• Neuroscience · Oct 2017

    Deficient striatal adaptation in aminergic and glutamatergic neurotransmission is associated with tardive dyskinesia in non-human primates exposed to antipsychotic drugs.

    • Catherine Lévesque, Giovanni Hernandez, Souha Mahmoudi, Frédéric Calon, Fabrizio Gasparini, Baltazar Gomez-Mancilla, Pierre J Blanchet, and Daniel Lévesque.
    • Faculty of Pharmacy, Université de Montreal, Montreal, QC, Canada; CNS Research Group (GRSNC), Université de Montréal, Canada.
    • Neuroscience. 2017 Oct 11; 361: 43-57.

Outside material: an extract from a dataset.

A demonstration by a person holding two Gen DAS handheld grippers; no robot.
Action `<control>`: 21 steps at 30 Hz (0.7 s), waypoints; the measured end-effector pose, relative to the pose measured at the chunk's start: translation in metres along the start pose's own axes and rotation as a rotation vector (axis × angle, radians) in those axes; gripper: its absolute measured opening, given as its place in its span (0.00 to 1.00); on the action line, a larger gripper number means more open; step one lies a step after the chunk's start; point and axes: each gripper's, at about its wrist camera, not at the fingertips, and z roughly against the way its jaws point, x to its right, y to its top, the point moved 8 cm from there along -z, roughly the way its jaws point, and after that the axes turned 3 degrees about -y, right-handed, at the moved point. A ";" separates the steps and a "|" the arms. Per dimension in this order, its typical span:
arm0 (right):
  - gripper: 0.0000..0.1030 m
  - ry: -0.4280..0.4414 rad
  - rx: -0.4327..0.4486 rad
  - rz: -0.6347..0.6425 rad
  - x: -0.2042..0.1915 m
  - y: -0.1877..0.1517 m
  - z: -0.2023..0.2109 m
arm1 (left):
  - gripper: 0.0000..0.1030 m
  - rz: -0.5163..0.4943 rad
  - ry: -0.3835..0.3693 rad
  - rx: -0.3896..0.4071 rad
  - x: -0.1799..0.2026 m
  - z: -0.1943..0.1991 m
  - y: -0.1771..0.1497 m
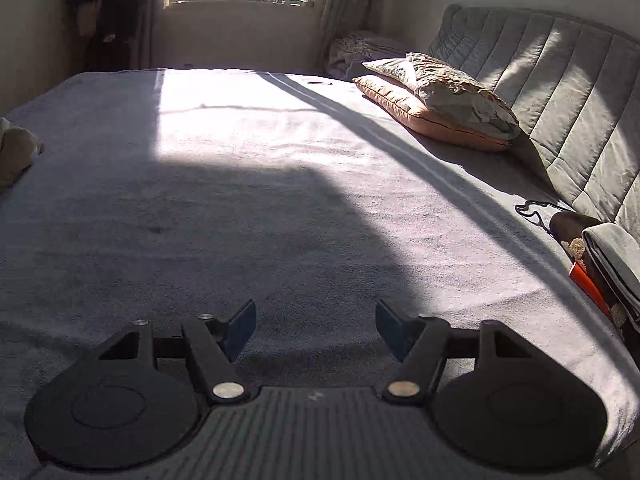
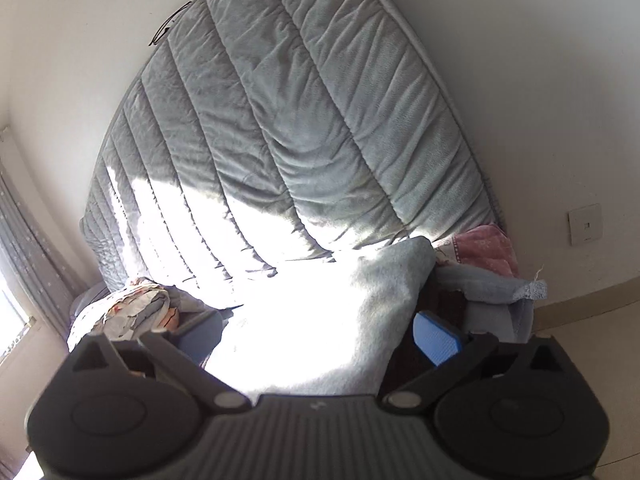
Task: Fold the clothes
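Currently both wide open, empty — right gripper (image 2: 316, 344) straddles sunlit grey cloth (image 2: 340, 304), may snag several layers; left gripper (image 1: 316, 330) idle over bed (image 1: 240, 200).

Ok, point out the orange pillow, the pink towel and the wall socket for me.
orange pillow (image 1: 404, 109): left wrist view, its sunlit top face below the patterned pillow.
pink towel (image 2: 486, 250): right wrist view, middle of the visible pink cloth.
wall socket (image 2: 585, 225): right wrist view, centre of the plate.
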 end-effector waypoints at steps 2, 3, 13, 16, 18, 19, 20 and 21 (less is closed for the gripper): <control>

    AbstractTardive dyskinesia (TD) is a potentially disabling condition encompassing all delayed, persistent, and often irreversible abnormal involuntary movements arising in a fraction of subjects during long-term exposure to centrally acting dopamine receptor-blocking agents such as antipsychotic drugs and metoclopramide. However, the pathogenesis of TD has proved complex and remains elusive. To investigate the mechanism underlying the development of TD, we have chronically exposed 17 Cebus apella monkeys to typical (11) or atypical (6) antipsychotic drugs. Six additional monkeys were used as controls. Using autoradiography, Western blot and in situ hybridization techniques, we compared neurochemical components of the dopamine, serotonin, and glutamate neurotransmitter systems modulating striatal activity in monkeys chronically exposed to haloperidol and clozapine. Five (5) out of 11 monkeys treated with haloperidol develop TD, whereas none of the monkeys treated with clozapine develop TD. Haloperidol treatment significantly upregulated the levels of serotonin 5-HT2A receptor, NR2A-containing NMDA receptors, and tyrosine hydroxylase contents in the monkey putamen, whereas clozapine regulated putamen NMDA receptor levels and tyrosine hydroxylase contents, and 5-HT2A and dopamine transporter outside the putamen. Comparisons of neurochemical alterations between dyskinetic and non dyskinetic animals within the haloperidol-treated group indicate that modulations of 5-HT2A, metabotropic glutamate type 5, NR2A- and NR2B-containing NMDA receptors, and vesicular monoamine transporter type 2 levels were restricted to the non dyskinetic group. The foregoing results suggest that TD is associated with complex deficient adaptation in aminergic and glutamatergic neurotransmission in the striatum of non-human primates chronically exposed to antipsychotic drugs.Copyright © 2017 IBRO. Published by Elsevier Ltd. All rights reserved.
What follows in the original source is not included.